Verder toegenomen werkdruk
De werkdruk bij de politie was voorafgaand aan de COVID 19-pandemie al zorgwekkend genoeg. En sinds het uitbreken van de coranacrisis is de belasting van de politiemedewerkers alleen maar toegenomen. Naarmate de beperkingen ingrijpender werden en stringente handhaving noodzakelijker, kwam de politie steeds meer als uitvoerende instantie in beeld – en in de frontlinie.’
Gevolgen gezondheid/privéleven
Nog altijd wordt van de collega’s veel loyaliteit en meegaandheid gevraagd om de roosters rond te krijgen voor alle corona-inzet. De instelling van de avondklok heeft de druk op het korps alleen nog maar verder verhoogd. Het zijn ook nu weer de medewerkers die het mogelijk maken dat deze cruciale overheidsinstantie blijft reilen en zeilen – vaak ten koste van hun eigen gezondheid en/of privéleven.
Plichtsbesef
Voorlopig lijkt deze geïntensiveerde inzet nog wel even nodig – en de politiemensen zullen in het algemeen belang doorgaan met buffelen zolang het nodig is.
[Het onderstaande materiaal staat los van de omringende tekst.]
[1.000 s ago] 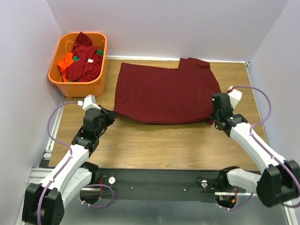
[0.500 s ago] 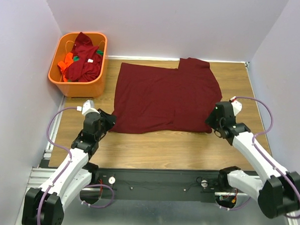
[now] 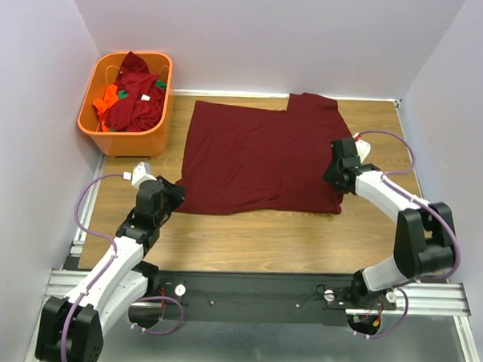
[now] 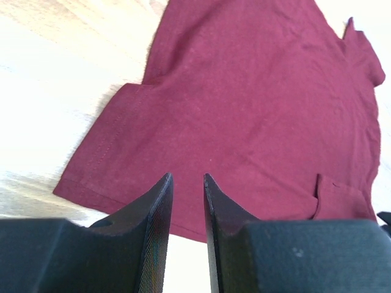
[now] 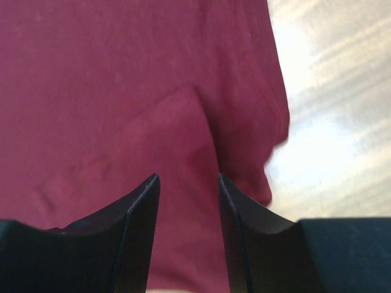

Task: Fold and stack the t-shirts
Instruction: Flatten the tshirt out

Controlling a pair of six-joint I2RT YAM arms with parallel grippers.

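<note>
The wooden table (image 3: 255, 238) carries no folded stack, so by my reading the task is early: one maroon shirt (image 3: 262, 158) lies spread across the middle of the table, from the left-centre to the right side, and the rest wait in the basket (image 3: 131, 142) at the far left corner. The shirt forms a broad, nearly rectangular sheet with one part jutting out at its far right corner. Whether a first fold is already in I cannot tell; folding it down, and everything in the basket, appears to remain. The table is pale, smooth wood grain with glare. The shirt is soft matte knit, lying flat with only faint wrinkles. The basket is rigid orange plastic, rounded at the corners, holding a crumpled heap (image 3: 133, 96) of maroon cloth with orange and green bits and a white label. The left gripper (image 4: 187, 178) hovers just at the shirt's near left corner, its black fingers a narrow gap apart with nothing between them. The right gripper (image 5: 188, 178) hangs over the shirt's right edge, jaws somewhat wider and empty, the cloth below them. Smallest: a stitched hem (image 4: 101, 162) along the near left corner and a flap (image 5: 183, 134) of doubled cloth by the right edge.
</note>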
Wat de bonden betreft is het dan ook hoog tijd dat de overheid concreet laat zien hoezeer zij dit plichtsbesef in de coronajaren waardeert. Dat kan simpelweg door een loonsverhoging die royaal genoeg is om de politiesalarissen de komende anderhalf jaar gegarandeerd hun koopkracht te laten behouden.
Andere verbeterafspraken
Bijkomend voordeel is dat vervolgens meteen een volledige nieuwe politie-cao kan worden afgesloten. Tijdens de eind oktober gestarte cao-onderhandelingen zijn de werkgever en de bonden het namelijk over een stuk of 25 andere verbeteringen in de arbeidsvoorwaarden en werkomstandigheden al zo goed als eens geworden. Daaronder vallen afspraken over het indexeren (meegroeien met de salarisontwikkeling) van de overwerkvergoeding en het toekennen van het recht op de ME-vergoeding aan de collega’s in schaal 12, 13 en 14, maar ook allerlei interessante deals op het gebied van veilig en gezond werken en meer loopbaankansen. Alleen over een structurele verbetering op beloningsgebied bleek tot nu toe geen overeenkomst te bereiken.